La hausse de l’inflation reste modérée – la BNS maintient son taux directeur à zéro

L’inflation, mesurée par l’indice suisse des prix à la consommation (IPC), est passée de 0,1% en février à 0,6%. La prévision d’inflation pour 2026 est révisée à la hausse par rapport à la dernière prévision, de 0,3% à 0,6%. Les principaux facteurs sont la hausse du prix du pétrole et des coûts de voyage à la suite de la guerre en Iran. Compte tenu d’une demande globale plutôt faible, les effets de second tour devraient rester relativement modérés. En outre, la vigueur du franc devrait maintenir faible la pression sur les prix en provenance de l’étranger. La prévision d’inflation pour 2027 reste inchangée à 0,6%. L’Institut KOF ne prévoit aucune modification des taux d’intérêt par la BNS sur l’ensemble de la période de prévision; le taux directeur devrait donc rester à zéro.

Pas d’amélioration à court terme sur le marché du travail

Le marché suisse du travail a largement stagné en 2025. Le premier trimestre 2026 indique certes une dynamique légèrement meilleure, mais les indicateurs avancés ne montrent jusqu’à présent aucune amélioration notable. L’emploi en équivalents plein temps devrait progresser de 0,5% en 2026 et de 0,7% en 2027. Le taux de chômage devrait atteindre 5,1% en 2026 selon la définition de l’Organisation internationale du travail (OIT) et 3,1% selon celle du Secrétariat d’État à l’économie (SECO), avant de rester dans un premier temps à un niveau élevé en 2027. Les salaires réels devraient continuer d’augmenter au cours de la période de prévision grâce à une croissance nominale des salaires toujours positive, mais leur progression sera plus faible que les années précédentes en raison d’une inflation plus élevée.

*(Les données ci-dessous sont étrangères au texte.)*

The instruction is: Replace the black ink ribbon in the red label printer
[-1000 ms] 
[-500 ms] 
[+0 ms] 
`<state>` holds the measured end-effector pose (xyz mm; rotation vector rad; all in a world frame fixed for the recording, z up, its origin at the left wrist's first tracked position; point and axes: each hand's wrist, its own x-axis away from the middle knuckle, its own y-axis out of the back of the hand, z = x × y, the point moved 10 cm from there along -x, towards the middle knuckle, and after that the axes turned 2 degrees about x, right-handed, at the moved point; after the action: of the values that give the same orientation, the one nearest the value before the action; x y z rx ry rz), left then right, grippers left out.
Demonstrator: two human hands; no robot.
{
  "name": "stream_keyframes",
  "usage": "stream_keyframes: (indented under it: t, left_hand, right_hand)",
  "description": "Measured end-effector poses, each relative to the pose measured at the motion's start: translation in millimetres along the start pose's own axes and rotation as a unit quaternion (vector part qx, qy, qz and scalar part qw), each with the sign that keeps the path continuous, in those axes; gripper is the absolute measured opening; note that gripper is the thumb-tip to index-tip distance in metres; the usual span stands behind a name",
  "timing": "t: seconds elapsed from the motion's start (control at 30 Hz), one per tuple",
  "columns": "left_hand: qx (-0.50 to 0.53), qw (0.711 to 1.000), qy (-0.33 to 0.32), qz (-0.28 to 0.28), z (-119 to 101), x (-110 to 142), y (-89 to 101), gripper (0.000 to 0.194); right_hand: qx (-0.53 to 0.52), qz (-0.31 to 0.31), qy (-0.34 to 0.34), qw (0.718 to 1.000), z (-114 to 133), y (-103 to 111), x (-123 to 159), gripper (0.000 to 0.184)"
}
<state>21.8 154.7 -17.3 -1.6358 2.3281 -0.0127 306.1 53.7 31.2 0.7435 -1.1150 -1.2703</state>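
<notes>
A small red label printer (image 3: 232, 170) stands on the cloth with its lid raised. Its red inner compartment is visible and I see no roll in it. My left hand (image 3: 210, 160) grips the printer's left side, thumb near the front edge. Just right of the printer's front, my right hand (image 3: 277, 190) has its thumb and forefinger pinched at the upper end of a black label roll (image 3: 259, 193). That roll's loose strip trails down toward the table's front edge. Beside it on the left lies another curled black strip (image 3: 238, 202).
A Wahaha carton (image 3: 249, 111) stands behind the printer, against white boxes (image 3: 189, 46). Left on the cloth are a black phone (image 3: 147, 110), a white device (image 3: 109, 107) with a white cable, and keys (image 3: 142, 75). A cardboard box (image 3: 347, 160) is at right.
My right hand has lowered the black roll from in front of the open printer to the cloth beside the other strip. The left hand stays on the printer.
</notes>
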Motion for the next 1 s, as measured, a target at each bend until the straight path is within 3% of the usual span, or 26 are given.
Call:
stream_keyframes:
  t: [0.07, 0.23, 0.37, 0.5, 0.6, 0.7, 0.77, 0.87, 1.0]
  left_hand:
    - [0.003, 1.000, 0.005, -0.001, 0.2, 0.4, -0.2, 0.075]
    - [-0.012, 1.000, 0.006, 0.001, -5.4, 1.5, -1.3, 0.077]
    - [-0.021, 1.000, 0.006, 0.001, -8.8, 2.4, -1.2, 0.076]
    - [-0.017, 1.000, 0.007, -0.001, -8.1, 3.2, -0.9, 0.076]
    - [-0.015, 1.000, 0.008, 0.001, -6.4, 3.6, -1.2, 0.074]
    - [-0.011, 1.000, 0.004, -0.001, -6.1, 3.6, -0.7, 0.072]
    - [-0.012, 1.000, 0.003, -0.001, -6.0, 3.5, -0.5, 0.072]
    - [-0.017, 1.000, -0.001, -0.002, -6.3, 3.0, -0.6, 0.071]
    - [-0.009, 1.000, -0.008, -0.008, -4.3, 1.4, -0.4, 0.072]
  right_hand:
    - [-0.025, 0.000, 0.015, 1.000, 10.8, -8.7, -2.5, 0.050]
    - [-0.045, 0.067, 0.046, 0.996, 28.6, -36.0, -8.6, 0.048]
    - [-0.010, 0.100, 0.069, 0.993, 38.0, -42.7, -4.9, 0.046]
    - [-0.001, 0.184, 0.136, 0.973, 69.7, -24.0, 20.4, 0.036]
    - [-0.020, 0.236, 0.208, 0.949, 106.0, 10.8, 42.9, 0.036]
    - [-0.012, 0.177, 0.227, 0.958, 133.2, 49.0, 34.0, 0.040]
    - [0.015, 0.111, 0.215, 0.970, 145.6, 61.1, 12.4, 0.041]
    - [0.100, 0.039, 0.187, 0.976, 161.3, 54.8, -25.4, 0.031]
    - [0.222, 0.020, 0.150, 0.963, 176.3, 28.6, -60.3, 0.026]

Les risques baissiers prédominent

La prévision de base suppose une résolution relativement rapide du conflit en Iran. La poursuite du conflit, voire une nouvelle escalade, constituent des risques baissiers. À cela s’ajoutent des risques commerciaux et géopolitiques accrus, notamment d’éventuels droits de douane américains supplémentaires à l’encontre de la Suisse ainsi que de possibles effets de déplacement des investissements d’entreprises suisses vers les États-Unis. Des risques haussiers découlent des impulsions budgétaires liées aux programmes européens d’armement et aux paquets d’infrastructures, ainsi que de gains de productivité plus élevés grâce à l’utilisation de l’intelligence artificielle. Une désescalade plus rapide de la guerre en Iran par rapport au scénario de base constituerait également un risque haussier, car les prix de l’énergie et l’incertitude pourraient reculer plus tôt et plus rapidement.